Protecting North Coast Dairies from Water Quality Litigation Threats: WUD launched a comprehensive advocacy effort to shield North Coast dairies from conflicting state and federal water quality laws that expose them to costly lawsuits from third-party groups. Through a 3-prong approach, identifying and fixing on-dairy surface water liabilities: manure management checklists, reinforcing/creating surface water monitoring programs with farmer-owned data, and executing a new groundwater quality monitoring, WUD will reduce red tape by providing confidential resources and establishing a dedicated North Coast Legal Defense Fund with specialized litigators. To fully support this farmer-led effort, WUD also created the new non-profit “Farmers for Clean Water” (FCW) to consolidate monitoring efforts, pursue grants (building on a $1M Central Valley precedent), protect farmer data privacy, and streamline compliance across regions. Groundwork laid in 2025 includes negotiations with water boards, with phased incorporation of existing groups starting in 2026, ensuring long-term protection against shutdowns and excessive legal costs.
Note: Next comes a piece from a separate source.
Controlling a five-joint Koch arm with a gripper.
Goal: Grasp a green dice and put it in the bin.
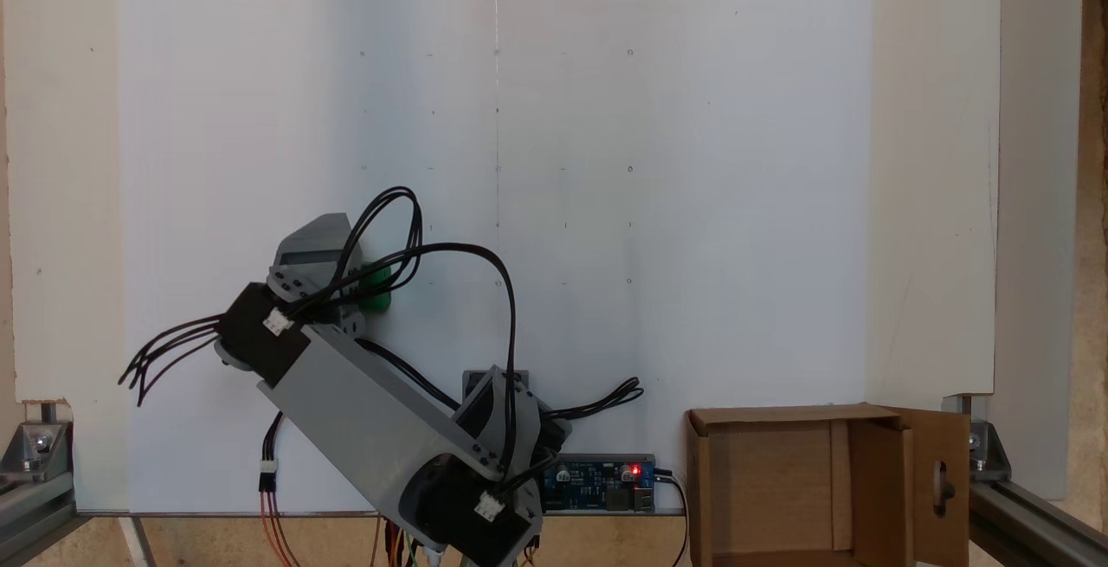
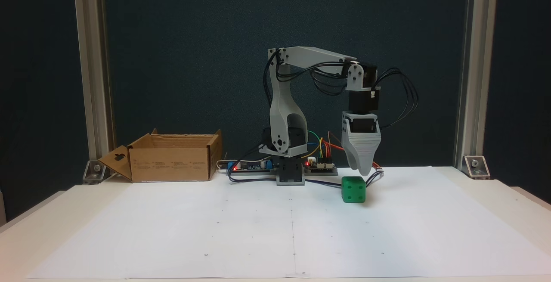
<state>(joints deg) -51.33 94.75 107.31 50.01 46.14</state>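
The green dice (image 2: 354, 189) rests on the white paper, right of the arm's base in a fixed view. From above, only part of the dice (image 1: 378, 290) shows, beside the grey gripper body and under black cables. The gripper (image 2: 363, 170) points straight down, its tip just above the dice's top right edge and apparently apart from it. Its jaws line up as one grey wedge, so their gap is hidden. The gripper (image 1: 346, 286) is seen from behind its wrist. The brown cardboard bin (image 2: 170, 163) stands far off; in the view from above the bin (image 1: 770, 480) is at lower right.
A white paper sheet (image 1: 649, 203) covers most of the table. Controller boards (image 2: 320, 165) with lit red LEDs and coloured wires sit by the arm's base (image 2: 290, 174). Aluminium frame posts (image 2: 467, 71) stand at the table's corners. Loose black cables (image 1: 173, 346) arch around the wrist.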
WUD’s 2025 work consistently prioritized practical deregulation, cost reduction, market protection, and fierce advocacy to cut unnecessary red tape and regulatory overreach, ensuring California dairy families can remain on the land and continue farming for generations to come.
Defending Against Additional Cal/OSHA Regulations on Bird Flu (HPAI): WUD, alongside Dr. Michael Payne of the California Dairy Quality Assurance Program (CDQAP) successfully defended the industry from proposed additional Cal/OSHA regulatory measures by presenting the state’s OSHA Standards Board in June 2025 with compelling evidence from the tri-agency “One Health” approach (involving CDFA, CDPH, and Cal/OSHA). This data highlighted effective worker protections during the 2024-2025 HPAI outbreak, including widespread PPE distribution (4.6 Million units in total over 3,400 kits by WUD and partners), comprehensive outreach and education campaigns, provision of paid sick leave (5 days minimum for infected workers), and remarkably low violation rates (only 2 out of 54 OSHA inspections on quarantined facilities). By demonstrating no human hospitalizations, minimal transmission to workers (21 confirmed cases in California, all mild), and adherence to existing Zoonotic Disease Prevention standards (Section 5199.1), WUD prevented burdensome new rules that could have increased operational costs and red tape for dairies.
WUD’s 2025 work consistently prioritized practical deregulation, cost reduction, market protection, and fierce advocacy to cut unnecessary red tape and regulatory overreach, ensuring California dairy families can remain on the land and continue farming for generations to come.